Sony and Oscar-winning filmmaker Sam Mendes’ ambitious plans to make four separate theatrical films, one on each of the members of The Beatles, certainly turned heads when it was announced last week.
Mendes will direct all four films. For the first time ever, Apple Corps. and The Beatles have granted full life story and music rights for a scripted film. However, we wondering, how exactly would these films get rolled out theatrically? We haven’t really seen something like this before.
Sony chief Tom Rothman has clarified a few of our questions via an interview with THR. He says Mendes is eyeing a mid-2025 shoot in the UK and, yes, all four films will be released in 2027. My best guess is that we get each of them rolled out in the winter, spring, summer and fall. Makes sense, no?
“You have to match the boldness of the idea with a bold release strategy,” Rothman tells THR about the project. “There hasn’t been an enterprise like this before, and you can’t think about it in traditional releasing terms.”

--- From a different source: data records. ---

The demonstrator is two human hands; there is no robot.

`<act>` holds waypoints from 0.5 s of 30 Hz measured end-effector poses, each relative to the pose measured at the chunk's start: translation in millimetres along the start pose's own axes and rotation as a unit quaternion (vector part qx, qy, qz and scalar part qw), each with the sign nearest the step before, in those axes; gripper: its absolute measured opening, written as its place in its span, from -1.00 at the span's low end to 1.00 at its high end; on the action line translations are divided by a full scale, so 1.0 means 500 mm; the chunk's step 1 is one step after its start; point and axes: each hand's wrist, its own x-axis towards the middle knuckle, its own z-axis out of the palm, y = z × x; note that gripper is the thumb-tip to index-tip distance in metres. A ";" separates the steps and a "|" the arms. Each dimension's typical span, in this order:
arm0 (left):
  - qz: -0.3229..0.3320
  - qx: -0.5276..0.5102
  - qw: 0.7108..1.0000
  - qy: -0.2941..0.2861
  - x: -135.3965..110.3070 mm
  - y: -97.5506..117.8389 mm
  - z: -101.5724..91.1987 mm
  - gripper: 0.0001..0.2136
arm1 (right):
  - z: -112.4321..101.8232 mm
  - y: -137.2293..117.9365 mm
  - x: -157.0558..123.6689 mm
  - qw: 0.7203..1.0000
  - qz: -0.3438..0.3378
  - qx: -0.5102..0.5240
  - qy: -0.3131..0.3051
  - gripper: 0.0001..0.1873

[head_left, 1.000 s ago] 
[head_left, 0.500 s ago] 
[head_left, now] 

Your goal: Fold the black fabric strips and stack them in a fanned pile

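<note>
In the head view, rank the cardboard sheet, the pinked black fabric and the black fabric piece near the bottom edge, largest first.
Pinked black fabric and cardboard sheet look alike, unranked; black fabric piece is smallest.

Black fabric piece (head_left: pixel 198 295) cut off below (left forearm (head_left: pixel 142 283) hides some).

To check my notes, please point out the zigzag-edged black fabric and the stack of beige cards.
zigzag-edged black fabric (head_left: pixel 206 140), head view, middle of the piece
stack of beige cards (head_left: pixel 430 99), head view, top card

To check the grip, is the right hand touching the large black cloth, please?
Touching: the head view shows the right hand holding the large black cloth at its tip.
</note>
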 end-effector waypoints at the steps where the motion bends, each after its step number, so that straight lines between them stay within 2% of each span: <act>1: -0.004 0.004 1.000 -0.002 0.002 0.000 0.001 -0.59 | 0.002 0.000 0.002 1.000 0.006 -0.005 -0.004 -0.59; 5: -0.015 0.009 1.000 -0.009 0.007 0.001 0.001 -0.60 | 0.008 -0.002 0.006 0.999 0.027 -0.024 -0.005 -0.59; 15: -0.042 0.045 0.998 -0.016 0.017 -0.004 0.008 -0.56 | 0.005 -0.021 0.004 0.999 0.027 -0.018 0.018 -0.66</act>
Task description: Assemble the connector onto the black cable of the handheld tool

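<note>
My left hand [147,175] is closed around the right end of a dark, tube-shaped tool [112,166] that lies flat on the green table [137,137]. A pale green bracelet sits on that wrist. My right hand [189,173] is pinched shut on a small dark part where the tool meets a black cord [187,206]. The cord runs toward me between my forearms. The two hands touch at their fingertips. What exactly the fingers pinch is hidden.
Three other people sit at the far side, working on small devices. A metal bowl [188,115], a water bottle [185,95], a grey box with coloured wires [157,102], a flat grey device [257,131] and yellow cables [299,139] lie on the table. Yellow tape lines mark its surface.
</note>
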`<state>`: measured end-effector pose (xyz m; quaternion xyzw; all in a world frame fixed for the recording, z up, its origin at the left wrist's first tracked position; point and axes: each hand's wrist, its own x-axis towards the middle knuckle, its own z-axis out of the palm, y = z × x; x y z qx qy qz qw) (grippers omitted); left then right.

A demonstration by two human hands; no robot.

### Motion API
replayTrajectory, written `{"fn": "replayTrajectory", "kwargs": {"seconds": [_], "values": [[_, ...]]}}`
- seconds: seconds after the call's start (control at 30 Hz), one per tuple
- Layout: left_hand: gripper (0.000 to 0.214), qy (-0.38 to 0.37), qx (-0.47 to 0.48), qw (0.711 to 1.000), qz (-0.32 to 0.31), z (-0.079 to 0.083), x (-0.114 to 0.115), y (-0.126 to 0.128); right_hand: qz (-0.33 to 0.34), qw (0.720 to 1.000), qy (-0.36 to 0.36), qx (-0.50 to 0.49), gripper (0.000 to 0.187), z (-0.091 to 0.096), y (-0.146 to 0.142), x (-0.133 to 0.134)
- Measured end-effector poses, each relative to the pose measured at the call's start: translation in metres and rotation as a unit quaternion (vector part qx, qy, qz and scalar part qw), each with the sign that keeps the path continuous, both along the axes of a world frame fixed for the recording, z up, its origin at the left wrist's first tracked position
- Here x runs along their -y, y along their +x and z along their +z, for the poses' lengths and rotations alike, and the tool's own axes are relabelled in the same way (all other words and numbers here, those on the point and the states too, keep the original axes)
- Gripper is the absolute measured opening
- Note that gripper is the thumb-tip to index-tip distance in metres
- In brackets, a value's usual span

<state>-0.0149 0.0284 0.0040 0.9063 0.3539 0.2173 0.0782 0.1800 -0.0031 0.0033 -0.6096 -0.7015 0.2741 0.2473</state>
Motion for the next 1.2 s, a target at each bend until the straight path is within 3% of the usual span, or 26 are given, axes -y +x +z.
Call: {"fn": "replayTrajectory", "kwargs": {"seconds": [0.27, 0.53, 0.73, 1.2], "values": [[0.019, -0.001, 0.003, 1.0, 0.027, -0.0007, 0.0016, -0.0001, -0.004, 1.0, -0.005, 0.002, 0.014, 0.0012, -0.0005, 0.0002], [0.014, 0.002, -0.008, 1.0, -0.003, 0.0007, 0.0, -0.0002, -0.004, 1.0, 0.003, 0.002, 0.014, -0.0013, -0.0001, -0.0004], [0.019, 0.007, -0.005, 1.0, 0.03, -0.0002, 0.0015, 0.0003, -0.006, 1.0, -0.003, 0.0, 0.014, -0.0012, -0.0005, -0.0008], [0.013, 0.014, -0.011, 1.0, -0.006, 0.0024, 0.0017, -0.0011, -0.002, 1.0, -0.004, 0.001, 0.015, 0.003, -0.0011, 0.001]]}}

The reason why this project is such a big deal is due to the lack of Beatles-centered films we’ve had so far. Danny Boyle’s “Yesterday” and Julie Taymor’s “Across the Universe” used the Fab Four’s music but weren’t biographical projects. Whereas indies like 1994’s “Backbeat,” 2009’s “Nowhere Boy” focused on the band’s pre-fame days.
What a wild vision from Rothman and Mendes. These are set to be interconnected stories, one from each band member’s point of view. Writers are close to being signed on. No cast has been announced, but there have been whispers about casting calls for non-stars.
Mendes and Sony will tackle Paul McCartney, John Lennon, George Harrison and Ringo Starr’s coming of age when they became global stars, the breakup and their solo recording careers. It’s as vast and ambitious as big studio films get.
It also remains to be seen if Mendes is the right man for the job. Variety’s Owen Gleiberman has already questioned whether the filmmaker can actually do justice to The Beatles.
All four will be made by the director of “American Beauty,” “Road to Perdition,” “Revolutionary Road,” “1917,” “Empire of Light,” and several other films that I’m far from alone in not being all that crazy about. I’m not out to dump on Mendes; he’s unquestionably a talented filmmaker. “American Beauty” was stunningly crafted (though I thought its script was thin). And though I belong to a very small minority in not being a major fan of “Skyfall,” the first of two Bond movies that Mendes directed (almost no one likes “Spectre,” his follow-up), I recognize that it’s a beloved entry in the 007 canon.
Gleiberman goes on to add that, yes, Mendes is good with actors, and there’s no denying that he’s got chops, but “in the 24 years since he swept the Oscars with “American Beauty,” he has not exactly lived up to the promise of that awards night. There’s something earnest and sodden and too thematically self-aware about Mendes’s filmmaking”.